# BRIEF
Keep the pictures out while you transcribe the listing below exactly.

# SUPPLIED DATA

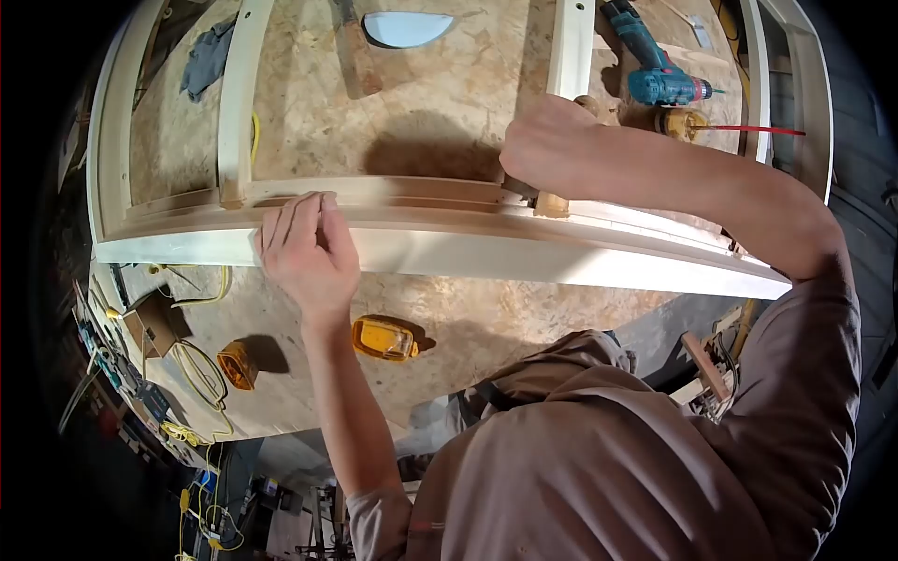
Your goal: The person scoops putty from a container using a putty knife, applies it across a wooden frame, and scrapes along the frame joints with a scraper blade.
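A pale wooden frame with upright slats lies across the workbench. My left hand [313, 251] is closed over its long front rail [440, 251], fingers curled over the top edge. My right hand [554, 148] is a fist above the joint where a slat [572, 51] meets the rail. A rounded wooden knob [587, 105] shows just beyond the fist, and something dark sticks out below it. What this hand grips is mostly hidden. Another slat [236, 103] joins the rail left of my left hand.
Behind the rail lie a teal cordless drill [659, 75], a yellow container with a red straw [681, 123], a grey cloth [208, 58] and a white half-round piece [409, 29]. In front are a yellow plastic case [383, 338], an orange-yellow cup-like piece [238, 365] and yellow cord [198, 374].
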The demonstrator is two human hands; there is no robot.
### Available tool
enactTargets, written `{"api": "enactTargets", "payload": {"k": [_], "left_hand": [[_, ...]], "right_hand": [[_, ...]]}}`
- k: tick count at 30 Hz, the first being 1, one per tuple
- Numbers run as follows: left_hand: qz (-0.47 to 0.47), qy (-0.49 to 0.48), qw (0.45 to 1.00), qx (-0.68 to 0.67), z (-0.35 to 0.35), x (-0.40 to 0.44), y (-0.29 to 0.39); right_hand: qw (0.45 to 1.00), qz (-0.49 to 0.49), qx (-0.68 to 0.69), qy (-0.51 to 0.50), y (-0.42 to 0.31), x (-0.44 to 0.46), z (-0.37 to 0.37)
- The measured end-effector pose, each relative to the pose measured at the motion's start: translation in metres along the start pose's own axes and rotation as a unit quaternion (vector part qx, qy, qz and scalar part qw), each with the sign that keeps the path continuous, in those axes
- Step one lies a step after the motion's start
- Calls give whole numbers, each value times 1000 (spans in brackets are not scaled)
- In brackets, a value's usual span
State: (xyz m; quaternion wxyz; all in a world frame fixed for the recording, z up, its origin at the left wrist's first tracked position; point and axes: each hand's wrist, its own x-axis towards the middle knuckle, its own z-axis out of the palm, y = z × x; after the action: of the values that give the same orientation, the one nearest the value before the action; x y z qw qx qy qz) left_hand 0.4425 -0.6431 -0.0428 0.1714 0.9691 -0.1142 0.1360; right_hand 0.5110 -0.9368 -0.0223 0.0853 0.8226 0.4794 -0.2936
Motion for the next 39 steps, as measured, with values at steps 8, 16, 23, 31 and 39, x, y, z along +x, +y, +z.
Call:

# RESULT OF THE EXERCISE
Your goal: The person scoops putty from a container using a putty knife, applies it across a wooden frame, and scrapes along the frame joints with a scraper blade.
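A pale wooden frame with upright slats lies across the workbench. My left hand [313, 251] is closed over its long front rail [440, 251], fingers curled over the top edge. My right hand [554, 148] is a fist above the joint where a slat [572, 51] meets the rail. A rounded wooden knob [587, 105] shows just beyond the fist, and something dark sticks out below it. What this hand grips is mostly hidden. Another slat [236, 103] joins the rail left of my left hand.
Behind the rail lie a teal cordless drill [659, 75], a yellow container with a red straw [681, 123], a grey cloth [208, 58] and a white half-round piece [409, 29]. In front are a yellow plastic case [383, 338], an orange-yellow cup-like piece [238, 365] and yellow cord [198, 374].
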The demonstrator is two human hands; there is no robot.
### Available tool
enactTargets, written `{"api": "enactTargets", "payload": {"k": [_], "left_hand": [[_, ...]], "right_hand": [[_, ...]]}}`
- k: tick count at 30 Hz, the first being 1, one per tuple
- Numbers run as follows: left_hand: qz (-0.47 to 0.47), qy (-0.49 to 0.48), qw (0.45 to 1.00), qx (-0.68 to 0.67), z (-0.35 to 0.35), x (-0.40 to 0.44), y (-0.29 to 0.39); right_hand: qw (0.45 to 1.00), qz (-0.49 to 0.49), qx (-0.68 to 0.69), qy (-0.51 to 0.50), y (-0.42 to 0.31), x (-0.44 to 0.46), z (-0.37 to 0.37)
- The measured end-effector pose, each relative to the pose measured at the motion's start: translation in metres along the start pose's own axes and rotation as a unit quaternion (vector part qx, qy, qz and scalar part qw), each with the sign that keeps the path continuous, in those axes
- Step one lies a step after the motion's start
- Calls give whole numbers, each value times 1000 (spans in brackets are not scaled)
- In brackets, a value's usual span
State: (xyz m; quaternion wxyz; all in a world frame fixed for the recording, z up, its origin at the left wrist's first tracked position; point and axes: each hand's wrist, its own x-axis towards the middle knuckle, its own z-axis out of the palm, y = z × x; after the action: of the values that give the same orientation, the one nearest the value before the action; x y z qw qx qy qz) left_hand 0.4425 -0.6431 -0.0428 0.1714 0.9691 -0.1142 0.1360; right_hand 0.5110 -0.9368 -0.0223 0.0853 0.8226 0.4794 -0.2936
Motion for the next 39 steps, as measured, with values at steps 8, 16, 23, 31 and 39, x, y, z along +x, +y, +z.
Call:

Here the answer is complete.